Valles Marineris is the largest system of canyons on Mars that is more than 4,000 km long, 200 km wide, and up to 10 km deep. 3D mapping is essential to improving our understanding of the geological environment of Valles Marineris. Typically, deriving a co-aligned and mosaiced 3D base map covering the whole area is generally the starting point of such studies.This work focuses on a demonstration of multi-resolution 3D mapping and co-alignment of different data sources over the VM area using a co-registered and nested HRSC-CTX-CRISM-HiRISE dataset.

3D modelling

Previously, within the EU FP-7 iMars (http://www.i-mars.eu) project, we developed an automated multi-resolution Digital Terrain Model (DTM) processing chain for NASA CTX and HiRISE stereo-pairs, called the Co-registration ASP-Gotcha Optimised (CASP-GO), based on the open source NASA Ames Stereo Pipeline (ASP) [1], tie-point based multi-resolution image co-registration [2], and the Gotcha [3] sub-pixel refinement method.
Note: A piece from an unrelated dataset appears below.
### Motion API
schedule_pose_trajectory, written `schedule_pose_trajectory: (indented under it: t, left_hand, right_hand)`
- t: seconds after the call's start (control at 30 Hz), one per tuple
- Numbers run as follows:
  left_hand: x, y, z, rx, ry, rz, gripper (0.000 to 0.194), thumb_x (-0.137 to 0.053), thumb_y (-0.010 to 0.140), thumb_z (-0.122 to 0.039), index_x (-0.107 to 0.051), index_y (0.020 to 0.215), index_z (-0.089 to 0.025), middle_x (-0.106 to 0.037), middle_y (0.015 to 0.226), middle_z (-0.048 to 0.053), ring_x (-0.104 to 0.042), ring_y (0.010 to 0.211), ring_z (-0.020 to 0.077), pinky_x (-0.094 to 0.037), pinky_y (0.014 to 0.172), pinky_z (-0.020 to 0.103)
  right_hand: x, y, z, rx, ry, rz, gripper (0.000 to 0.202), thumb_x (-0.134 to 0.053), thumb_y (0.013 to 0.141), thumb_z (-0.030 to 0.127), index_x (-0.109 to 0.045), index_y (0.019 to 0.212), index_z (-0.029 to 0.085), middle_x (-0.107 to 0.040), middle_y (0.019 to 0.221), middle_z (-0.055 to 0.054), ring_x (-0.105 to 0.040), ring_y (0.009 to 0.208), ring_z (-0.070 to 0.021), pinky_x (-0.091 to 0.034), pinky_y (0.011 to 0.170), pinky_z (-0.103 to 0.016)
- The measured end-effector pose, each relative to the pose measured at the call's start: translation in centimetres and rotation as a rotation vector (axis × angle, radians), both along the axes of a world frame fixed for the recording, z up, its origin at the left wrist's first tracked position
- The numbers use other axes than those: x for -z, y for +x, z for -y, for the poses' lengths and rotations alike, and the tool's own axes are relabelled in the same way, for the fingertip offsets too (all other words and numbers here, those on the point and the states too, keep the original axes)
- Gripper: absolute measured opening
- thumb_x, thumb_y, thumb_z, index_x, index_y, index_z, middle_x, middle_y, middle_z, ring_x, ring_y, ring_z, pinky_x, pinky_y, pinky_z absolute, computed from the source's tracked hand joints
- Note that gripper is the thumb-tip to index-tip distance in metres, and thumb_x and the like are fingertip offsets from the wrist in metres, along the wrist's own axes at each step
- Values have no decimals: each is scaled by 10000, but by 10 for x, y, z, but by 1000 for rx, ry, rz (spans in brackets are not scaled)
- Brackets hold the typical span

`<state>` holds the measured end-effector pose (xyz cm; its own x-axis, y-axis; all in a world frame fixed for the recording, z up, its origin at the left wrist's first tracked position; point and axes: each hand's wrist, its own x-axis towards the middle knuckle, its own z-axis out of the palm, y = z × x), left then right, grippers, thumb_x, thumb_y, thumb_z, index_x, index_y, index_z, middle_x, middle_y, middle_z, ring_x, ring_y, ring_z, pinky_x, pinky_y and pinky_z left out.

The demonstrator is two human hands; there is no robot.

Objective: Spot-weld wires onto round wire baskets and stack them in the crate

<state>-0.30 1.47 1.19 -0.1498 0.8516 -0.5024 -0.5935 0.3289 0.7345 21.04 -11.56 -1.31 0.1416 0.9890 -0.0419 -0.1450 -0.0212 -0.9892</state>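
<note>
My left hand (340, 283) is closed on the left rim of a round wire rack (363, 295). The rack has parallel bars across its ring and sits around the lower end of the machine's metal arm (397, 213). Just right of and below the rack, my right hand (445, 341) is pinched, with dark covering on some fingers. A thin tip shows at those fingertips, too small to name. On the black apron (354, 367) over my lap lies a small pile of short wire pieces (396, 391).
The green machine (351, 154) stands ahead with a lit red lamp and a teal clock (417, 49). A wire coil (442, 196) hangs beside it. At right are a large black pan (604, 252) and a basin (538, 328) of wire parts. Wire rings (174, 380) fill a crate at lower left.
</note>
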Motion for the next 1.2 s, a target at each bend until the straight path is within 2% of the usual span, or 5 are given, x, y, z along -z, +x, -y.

The CASP-GO system guarantees global geo-referencing congruence with respect to the aerographic coordinate system defined by HRSC, level-4 products and thence to the MOLA DTM, providing much higher resolution stereo derived DTMs.

3D area mosaic using HRSC

HRSC is now on its ~5,700thorbit onboard Mars Express, (totalling>20,000 HRSC products) covering ~98% of the Martian surface at a spatial resolution higher than 100 m/pixel. Among these, DLR has processed HRSC stereo images (level 4 DTMs, [4]), at 50-150m/pixel resolution, that now cover ~50% of the planet’s surface. At Valles Marineris, the DLR HRSC level 4 DTMs have covered a large portion of the canyons, leaving several large gaps unprocessed or having missing data.

We created a further 11 HRSC single strip DTMs and Orthorectified images (ORIs) using HRSC level 2 stereo images to cover these gaps. These are processed using CASP-GO [2] and co-registered with the existing DLR HRSC level 4 DTMs and ORIs to allow seamless mosaicing for the whole of Valles Marineris. Also, to eliminate the need for bundle block adjustment, both UCL and DLR HRSC level 4 DTMs are co-aligned with the MOLA DTM using an iterative closest point co-alignment which is part of ASP [1]. Figure 1 shows a colourised and hill-shaded DTM of the whole area. HRSC level 4 ORIs are then generated using this mosaiced DTM are radiometrically corrected and brightness/contrast adjusted to produce a corresponding HRSC ORI mosaic [5].

Figure 1 HRSC DTM merged DLR + UCL mosaic of VM at 50m/gridpoint

Figure 2 HRSC ORI mosaic of VM generated at 12.5m after brightness adjustment [5]

Automated co-registration of CTX, HiRISE and CRISM

In order to study RSL features, we produce stacks of multi-resolution products using the HRSC DTM and ORI as the basemap. We here show an example of one of the CTX DTMs and ORIs for Capri Chaos which is one of the three selected study sites. The CTX ORIs are co-registered with the HRSC ORI mosaic using the tie-point based image co-registration pipeline described in [2]. The CTX DTMs are then spatially adjusted according to the ORI tie-point and co-aligned vertically to the HRSC DTM mosaic using a B-Spline fitting method to eliminate any residual jitter. The spatial agreement between CTX ORIs and HRSC ORI mosaic is at subpixel level of the base image (~5m). The vertical agreement between CTX DTMs and HRSC/MOLA DTM mosaic can be reduced from several hundreds of metres to less than 10 m (on average) and 50 m (at maximum).

Subsequently, we have also corrected the UoA HiRISE ORIs and DTMs using the same joint image co-registration and vertical alignment method to CTX basemap. The CRISM data is also co-registered with the CTX ORI using a modified version of the tie-point based image co-registration pipeline, bringing several hundreds of metres of spatial misalignment to less than 18 metres. An example of the co-registered nested stack is shown in Figure 3 and of the CTX DTM in Figure 4.

Figure 3 Co-registered HiRISE ORI (at 90% transparency) and unco-registered UoA HiRISE ORI (in red), co-registered CRISM (at 90% transparency) and unco-registered raw CRISM (blue) image, shown on top of the UCL CTX ORI and HRSC ORI mosaic at Capri Chaos in the Valles Marineris.